You are asked to reproduce the listing exactly and to omit its pictures.

[Supplied information — start]

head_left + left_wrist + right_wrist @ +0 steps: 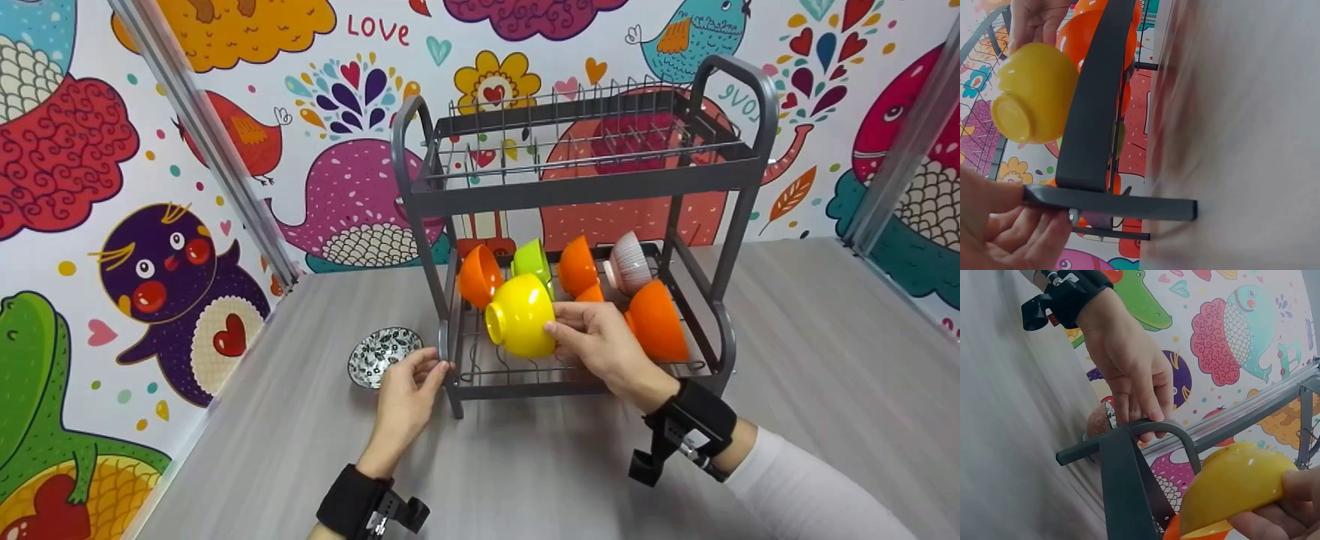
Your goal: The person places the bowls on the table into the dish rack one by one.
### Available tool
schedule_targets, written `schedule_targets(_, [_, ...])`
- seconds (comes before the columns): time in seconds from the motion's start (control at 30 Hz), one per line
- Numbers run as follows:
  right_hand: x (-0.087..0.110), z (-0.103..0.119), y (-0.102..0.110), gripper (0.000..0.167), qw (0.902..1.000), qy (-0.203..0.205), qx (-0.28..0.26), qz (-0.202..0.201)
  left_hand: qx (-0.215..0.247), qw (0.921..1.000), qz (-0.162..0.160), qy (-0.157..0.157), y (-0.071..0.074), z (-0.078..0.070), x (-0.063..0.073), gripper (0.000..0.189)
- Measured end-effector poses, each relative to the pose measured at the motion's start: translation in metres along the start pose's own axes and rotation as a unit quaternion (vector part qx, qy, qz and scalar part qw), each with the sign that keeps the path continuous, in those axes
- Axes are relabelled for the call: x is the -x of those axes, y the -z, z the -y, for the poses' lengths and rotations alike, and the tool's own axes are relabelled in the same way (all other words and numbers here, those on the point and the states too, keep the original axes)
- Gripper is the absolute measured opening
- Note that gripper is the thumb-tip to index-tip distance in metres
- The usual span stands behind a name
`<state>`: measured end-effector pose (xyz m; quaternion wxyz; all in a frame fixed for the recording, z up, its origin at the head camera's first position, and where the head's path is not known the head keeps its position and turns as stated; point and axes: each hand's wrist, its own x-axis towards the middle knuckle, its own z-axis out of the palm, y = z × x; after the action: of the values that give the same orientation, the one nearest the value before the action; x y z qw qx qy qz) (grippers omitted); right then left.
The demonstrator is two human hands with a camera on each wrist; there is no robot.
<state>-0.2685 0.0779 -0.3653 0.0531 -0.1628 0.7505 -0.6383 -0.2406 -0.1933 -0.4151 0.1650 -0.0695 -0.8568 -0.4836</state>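
Observation:
My right hand (607, 341) pinches a yellow bowl (525, 316) by its rim, tilted on its side with its foot toward the left. The bowl is over the front of the lower shelf of a dark grey two-tier dish rack (495, 391). My left hand (409, 390) grips the rack's front left post, thumb and fingers around it, as the left wrist view also shows. Behind the yellow bowl, an orange bowl (480, 276), a green bowl (531, 260), another orange bowl (577, 266) and a white striped bowl (630, 262) stand on edge. A larger orange bowl (658, 322) leans at the right.
A black-and-white patterned bowl (384, 357) rests on the grey table (300, 450), left of the rack. The rack's upper wire basket (585, 150) holds no dishes. Walls with cartoon prints (352, 195) stand behind and to the left.

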Motion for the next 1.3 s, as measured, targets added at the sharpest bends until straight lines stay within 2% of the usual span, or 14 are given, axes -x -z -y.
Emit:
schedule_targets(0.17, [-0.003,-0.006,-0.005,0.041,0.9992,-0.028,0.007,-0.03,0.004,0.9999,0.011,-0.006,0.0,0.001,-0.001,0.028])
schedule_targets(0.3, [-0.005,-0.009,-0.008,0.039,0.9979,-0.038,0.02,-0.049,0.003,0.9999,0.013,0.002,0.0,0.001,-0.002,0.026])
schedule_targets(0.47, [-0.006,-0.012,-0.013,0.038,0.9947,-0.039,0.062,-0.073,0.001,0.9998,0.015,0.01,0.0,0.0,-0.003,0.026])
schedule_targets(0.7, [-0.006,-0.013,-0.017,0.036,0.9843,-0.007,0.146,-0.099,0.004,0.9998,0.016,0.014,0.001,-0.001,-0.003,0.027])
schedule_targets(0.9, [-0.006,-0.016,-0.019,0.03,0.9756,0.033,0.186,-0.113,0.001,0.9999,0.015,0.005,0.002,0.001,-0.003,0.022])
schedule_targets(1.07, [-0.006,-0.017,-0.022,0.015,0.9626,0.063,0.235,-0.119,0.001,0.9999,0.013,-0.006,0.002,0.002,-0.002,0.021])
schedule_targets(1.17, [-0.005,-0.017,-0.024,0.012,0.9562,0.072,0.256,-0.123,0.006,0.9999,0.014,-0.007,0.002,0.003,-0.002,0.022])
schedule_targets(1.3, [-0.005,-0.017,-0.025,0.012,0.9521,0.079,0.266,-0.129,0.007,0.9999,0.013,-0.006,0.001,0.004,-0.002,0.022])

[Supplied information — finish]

## Task result
head_left + left_wrist + right_wrist @ +0 steps: 
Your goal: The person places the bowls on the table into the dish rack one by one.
### Available tool
schedule_targets, written `schedule_targets(_, [_, ...])`
- seconds (comes before the columns): time in seconds from the motion's start (control at 30 Hz), one per line
- Numbers run as follows:
  right_hand: x (-0.087..0.110), z (-0.103..0.119), y (-0.102..0.110), gripper (0.000..0.167), qw (0.902..1.000), qy (-0.203..0.205), qx (-0.28..0.26), qz (-0.202..0.201)
  left_hand: qx (-0.215..0.247), qw (0.921..1.000), qz (-0.162..0.160), qy (-0.157..0.157), y (-0.071..0.074), z (-0.078..0.070), x (-0.063..0.073), gripper (0.000..0.189)
- Measured end-effector poses, each relative to the pose measured at the motion's start: translation in metres along the start pose's own axes and rotation as a unit quaternion (vector part qx, qy, qz and scalar part qw), each with the sign that keeps the path continuous, in those axes
- Axes are relabelled for the call: x is the -x of those axes, y the -z, z the -y, for the poses' lengths and rotations alike, and the tool's own axes are relabelled in the same way (all other words and numbers here, those on the point and the states too, keep the original axes)
- Gripper is the absolute measured opening
- Note that gripper is the thumb-tip to index-tip distance in metres
- The usual span stands behind a name
`<state>`: measured end-effector pose (xyz m; quaternion wxyz; all in a frame fixed for the recording, z up, its origin at the head camera's first position, and where the head's path is not known the head keeps its position and turns as stated; point and axes: each hand's wrist, its own x-axis towards the middle knuckle, its own z-axis out of the palm, y = z × x; after the action: of the values that give the same orientation, the one nearest the value before the action; x y z qw qx qy qz) (grippers omitted); right then left.
The demonstrator is two human hands with a camera on each wrist; there is no robot.
<state>-0.2685 0.0779 -0.3653 0.0531 -0.1628 0.7505 -0.6383 -0.2406 -0.1933 -0.4151 0.1650 -0.0695 -0.8568 -0.4836</state>
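Observation:
My right hand (607, 341) pinches a yellow bowl (525, 316) by its rim, tilted on its side with its foot toward the left. The bowl is over the front of the lower shelf of a dark grey two-tier dish rack (495, 391). My left hand (409, 390) grips the rack's front left post, thumb and fingers around it, as the left wrist view also shows. Behind the yellow bowl, an orange bowl (480, 276), a green bowl (531, 260), another orange bowl (577, 266) and a white striped bowl (630, 262) stand on edge. A larger orange bowl (658, 322) leans at the right.
A black-and-white patterned bowl (384, 357) rests on the grey table (300, 450), left of the rack. The rack's upper wire basket (585, 150) holds no dishes. Walls with cartoon prints (352, 195) stand behind and to the left.
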
Motion for the next 1.3 s, as measured, targets added at the sharpest bends until straight lines stay within 2% of the usual span, or 14 are given, axes -x -z -y.
Emit:
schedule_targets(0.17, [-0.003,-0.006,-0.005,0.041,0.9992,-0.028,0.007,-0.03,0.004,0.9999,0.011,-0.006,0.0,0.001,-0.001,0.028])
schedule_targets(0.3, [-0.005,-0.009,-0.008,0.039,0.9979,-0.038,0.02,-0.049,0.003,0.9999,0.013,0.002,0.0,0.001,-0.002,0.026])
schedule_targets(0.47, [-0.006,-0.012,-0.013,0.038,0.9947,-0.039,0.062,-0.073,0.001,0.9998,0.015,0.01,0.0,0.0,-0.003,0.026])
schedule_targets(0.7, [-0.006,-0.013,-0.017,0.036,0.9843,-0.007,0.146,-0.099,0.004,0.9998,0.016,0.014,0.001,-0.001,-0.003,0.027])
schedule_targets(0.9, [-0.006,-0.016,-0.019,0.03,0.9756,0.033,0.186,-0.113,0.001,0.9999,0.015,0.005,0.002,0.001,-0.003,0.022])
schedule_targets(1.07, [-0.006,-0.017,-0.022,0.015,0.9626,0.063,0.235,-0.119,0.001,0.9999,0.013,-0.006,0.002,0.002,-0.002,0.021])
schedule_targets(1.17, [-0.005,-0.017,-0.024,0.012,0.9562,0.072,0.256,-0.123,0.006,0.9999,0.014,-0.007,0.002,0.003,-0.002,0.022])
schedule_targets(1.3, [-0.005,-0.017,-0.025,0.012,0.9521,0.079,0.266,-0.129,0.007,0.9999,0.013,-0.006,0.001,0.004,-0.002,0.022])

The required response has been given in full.